PROMPT: What appears from the first line of the data below through the line containing "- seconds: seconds", both included, should be copied exactly, and nothing else.

PROVIDED RECORDS:
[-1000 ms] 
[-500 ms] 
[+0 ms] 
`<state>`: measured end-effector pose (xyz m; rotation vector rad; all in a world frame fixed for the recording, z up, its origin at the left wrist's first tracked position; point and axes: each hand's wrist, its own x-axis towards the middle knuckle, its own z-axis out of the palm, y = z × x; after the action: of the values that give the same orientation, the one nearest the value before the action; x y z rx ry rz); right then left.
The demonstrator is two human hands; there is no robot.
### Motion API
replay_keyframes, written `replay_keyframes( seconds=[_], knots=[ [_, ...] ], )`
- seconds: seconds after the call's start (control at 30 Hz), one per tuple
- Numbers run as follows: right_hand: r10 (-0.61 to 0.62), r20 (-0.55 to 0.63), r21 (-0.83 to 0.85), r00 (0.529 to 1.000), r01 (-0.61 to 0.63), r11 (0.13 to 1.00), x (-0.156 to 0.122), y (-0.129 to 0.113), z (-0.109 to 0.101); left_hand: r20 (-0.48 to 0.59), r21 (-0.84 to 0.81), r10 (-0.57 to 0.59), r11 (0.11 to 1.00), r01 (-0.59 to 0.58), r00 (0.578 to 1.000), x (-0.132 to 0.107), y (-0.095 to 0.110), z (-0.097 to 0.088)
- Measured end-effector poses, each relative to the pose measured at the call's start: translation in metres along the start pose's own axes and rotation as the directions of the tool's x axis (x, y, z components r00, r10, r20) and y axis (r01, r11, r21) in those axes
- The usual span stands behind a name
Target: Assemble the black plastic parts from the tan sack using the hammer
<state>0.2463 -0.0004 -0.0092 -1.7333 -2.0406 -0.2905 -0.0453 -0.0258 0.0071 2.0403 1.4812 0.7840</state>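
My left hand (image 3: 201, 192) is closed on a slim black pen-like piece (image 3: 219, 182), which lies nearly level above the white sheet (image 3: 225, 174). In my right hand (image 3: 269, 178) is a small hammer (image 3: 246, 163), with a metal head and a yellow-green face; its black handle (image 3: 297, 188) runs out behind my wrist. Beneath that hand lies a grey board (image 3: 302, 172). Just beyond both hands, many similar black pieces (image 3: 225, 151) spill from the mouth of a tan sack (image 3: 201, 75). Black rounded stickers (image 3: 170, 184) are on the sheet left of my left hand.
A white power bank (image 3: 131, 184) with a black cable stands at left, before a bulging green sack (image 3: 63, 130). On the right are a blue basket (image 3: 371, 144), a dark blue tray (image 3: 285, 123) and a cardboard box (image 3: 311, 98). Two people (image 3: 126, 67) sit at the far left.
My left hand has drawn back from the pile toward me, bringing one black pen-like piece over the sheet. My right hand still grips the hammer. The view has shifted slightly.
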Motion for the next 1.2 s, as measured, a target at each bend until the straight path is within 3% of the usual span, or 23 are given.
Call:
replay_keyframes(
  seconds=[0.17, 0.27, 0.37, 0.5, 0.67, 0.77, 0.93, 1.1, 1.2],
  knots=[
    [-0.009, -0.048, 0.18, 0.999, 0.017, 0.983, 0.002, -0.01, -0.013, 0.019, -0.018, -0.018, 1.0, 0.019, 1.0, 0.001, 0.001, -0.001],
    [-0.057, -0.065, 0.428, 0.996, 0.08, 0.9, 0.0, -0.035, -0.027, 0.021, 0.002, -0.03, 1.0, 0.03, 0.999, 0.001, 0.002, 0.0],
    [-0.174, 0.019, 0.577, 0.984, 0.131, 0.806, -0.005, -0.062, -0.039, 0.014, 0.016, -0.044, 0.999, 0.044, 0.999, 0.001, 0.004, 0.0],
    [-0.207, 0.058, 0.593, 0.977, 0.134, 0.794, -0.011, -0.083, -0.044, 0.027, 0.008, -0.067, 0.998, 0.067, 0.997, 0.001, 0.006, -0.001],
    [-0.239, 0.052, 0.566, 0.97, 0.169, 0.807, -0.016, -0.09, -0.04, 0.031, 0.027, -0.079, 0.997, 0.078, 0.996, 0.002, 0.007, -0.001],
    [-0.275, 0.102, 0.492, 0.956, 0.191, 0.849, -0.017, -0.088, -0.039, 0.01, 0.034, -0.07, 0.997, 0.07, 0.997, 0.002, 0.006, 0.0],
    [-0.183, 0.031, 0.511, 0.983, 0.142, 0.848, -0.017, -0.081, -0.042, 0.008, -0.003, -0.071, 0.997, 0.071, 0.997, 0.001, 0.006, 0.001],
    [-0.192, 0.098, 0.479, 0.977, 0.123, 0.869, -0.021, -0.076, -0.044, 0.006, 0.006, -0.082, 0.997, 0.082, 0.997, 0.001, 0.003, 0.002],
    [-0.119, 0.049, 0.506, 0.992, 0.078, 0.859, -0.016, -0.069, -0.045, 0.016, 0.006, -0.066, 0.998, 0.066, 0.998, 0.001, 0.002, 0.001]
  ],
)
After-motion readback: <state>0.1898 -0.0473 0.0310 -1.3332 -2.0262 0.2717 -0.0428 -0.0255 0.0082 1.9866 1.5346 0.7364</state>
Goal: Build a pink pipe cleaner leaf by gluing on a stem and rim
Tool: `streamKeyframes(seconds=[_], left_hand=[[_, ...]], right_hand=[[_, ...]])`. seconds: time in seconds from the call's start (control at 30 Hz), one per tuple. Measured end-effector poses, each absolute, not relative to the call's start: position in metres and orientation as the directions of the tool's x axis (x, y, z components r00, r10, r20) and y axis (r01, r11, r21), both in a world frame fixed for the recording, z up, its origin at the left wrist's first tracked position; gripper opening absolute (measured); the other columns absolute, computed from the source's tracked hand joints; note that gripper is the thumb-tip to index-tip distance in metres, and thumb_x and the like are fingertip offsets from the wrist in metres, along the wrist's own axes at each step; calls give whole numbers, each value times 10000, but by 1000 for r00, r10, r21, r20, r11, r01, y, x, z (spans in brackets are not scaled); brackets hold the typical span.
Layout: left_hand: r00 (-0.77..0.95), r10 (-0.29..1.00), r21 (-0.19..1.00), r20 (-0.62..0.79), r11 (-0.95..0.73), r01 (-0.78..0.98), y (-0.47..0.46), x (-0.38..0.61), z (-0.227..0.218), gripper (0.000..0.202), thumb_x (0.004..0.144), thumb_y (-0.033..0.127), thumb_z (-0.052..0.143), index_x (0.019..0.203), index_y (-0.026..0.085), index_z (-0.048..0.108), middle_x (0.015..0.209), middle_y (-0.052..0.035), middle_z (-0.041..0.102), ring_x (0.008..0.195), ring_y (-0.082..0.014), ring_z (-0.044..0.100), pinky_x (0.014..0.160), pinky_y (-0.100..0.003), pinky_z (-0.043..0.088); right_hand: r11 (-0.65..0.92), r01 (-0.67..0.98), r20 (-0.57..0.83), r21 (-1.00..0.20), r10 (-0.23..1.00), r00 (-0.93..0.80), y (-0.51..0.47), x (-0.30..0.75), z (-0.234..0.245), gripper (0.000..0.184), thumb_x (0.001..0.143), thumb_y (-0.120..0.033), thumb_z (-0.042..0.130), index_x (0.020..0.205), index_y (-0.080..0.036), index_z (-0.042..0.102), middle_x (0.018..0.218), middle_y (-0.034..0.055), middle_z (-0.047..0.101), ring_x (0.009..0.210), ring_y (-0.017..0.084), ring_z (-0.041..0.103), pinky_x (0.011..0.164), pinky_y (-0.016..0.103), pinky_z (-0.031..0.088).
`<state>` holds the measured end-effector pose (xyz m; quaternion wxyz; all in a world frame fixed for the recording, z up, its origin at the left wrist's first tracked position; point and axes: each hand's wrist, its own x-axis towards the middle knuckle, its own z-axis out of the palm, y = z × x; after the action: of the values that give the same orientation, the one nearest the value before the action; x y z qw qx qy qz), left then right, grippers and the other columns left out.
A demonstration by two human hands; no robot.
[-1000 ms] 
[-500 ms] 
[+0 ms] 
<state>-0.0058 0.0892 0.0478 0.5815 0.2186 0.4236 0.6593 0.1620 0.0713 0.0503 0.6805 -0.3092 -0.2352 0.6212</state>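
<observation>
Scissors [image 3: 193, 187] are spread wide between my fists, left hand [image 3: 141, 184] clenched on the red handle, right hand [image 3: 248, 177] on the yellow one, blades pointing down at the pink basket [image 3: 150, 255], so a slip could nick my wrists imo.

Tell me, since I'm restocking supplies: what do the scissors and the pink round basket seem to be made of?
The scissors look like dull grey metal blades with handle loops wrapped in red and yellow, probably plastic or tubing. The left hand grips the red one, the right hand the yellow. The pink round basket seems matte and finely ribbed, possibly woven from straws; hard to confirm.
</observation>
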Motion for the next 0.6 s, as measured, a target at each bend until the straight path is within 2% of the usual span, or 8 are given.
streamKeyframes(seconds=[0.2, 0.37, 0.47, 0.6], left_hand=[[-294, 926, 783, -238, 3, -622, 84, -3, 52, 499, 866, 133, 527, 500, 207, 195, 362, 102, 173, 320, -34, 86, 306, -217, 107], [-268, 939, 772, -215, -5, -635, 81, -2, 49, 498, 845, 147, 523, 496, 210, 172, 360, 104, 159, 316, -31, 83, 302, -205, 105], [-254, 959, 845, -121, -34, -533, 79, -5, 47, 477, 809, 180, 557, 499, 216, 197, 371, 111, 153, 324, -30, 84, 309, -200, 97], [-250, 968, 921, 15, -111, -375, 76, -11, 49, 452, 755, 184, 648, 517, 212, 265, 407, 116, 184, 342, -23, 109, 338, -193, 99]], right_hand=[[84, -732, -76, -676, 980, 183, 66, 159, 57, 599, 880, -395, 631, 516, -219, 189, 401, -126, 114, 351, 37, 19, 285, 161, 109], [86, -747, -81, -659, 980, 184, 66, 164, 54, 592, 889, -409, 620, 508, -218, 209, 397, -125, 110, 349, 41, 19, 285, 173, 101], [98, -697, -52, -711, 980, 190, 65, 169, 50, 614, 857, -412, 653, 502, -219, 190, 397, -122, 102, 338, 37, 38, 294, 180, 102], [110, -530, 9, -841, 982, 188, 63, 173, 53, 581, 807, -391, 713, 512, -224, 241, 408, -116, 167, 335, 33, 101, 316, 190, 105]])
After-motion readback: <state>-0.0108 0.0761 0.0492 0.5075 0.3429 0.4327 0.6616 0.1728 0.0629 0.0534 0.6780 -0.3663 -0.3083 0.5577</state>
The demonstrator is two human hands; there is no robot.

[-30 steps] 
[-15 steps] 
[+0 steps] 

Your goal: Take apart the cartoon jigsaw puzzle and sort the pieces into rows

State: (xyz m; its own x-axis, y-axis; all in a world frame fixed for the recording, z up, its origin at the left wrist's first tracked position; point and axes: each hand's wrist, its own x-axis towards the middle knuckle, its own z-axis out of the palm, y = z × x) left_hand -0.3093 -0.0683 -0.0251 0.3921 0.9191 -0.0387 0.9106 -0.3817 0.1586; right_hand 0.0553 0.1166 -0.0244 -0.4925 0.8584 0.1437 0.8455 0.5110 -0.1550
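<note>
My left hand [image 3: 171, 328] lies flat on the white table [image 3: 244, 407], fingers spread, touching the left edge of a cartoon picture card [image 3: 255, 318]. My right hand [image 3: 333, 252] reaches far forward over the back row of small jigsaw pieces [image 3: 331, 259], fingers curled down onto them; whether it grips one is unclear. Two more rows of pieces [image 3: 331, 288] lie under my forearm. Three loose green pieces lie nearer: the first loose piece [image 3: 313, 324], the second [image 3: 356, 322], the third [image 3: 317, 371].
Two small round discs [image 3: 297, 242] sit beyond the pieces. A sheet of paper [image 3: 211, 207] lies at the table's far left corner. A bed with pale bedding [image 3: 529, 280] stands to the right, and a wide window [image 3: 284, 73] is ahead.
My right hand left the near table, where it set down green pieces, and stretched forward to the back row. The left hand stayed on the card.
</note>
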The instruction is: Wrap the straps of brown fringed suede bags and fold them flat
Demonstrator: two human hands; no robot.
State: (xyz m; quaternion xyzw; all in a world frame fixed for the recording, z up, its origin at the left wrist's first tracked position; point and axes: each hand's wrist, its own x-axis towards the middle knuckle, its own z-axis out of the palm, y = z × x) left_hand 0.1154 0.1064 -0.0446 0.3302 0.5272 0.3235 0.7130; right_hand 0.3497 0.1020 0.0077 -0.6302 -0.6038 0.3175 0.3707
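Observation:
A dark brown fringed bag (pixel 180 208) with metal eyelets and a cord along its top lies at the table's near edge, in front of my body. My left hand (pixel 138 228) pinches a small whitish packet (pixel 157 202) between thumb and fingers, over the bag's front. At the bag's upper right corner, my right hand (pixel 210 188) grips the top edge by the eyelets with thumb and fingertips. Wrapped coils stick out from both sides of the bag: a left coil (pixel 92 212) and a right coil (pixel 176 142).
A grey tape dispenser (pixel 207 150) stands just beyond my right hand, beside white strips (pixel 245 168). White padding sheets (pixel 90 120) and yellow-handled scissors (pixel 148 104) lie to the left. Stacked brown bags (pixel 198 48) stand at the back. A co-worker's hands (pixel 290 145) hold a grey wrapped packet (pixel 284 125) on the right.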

SOLUTION TO THE PROBLEM:
[-1000 ms] 
[-500 ms] 
[+0 ms] 
`<state>`: measured end-effector pose (xyz m; rotation vector rad; all in a world frame fixed for the recording, z up, its origin at the left wrist's first tracked position; point and axes: each hand's wrist, its own x-axis towards the middle knuckle, its own z-axis out of the palm, y = z × x; after the action: of the values that give the same orientation, the one nearest the value before the action; x y z rx ry rz); right then left.
The demonstrator is two human hands; there is no robot.
### Motion API
replay_keyframes, written `replay_keyframes( seconds=[_], knots=[ [_, ...] ], )`
- seconds: seconds after the call's start (control at 30 Hz), one per tuple

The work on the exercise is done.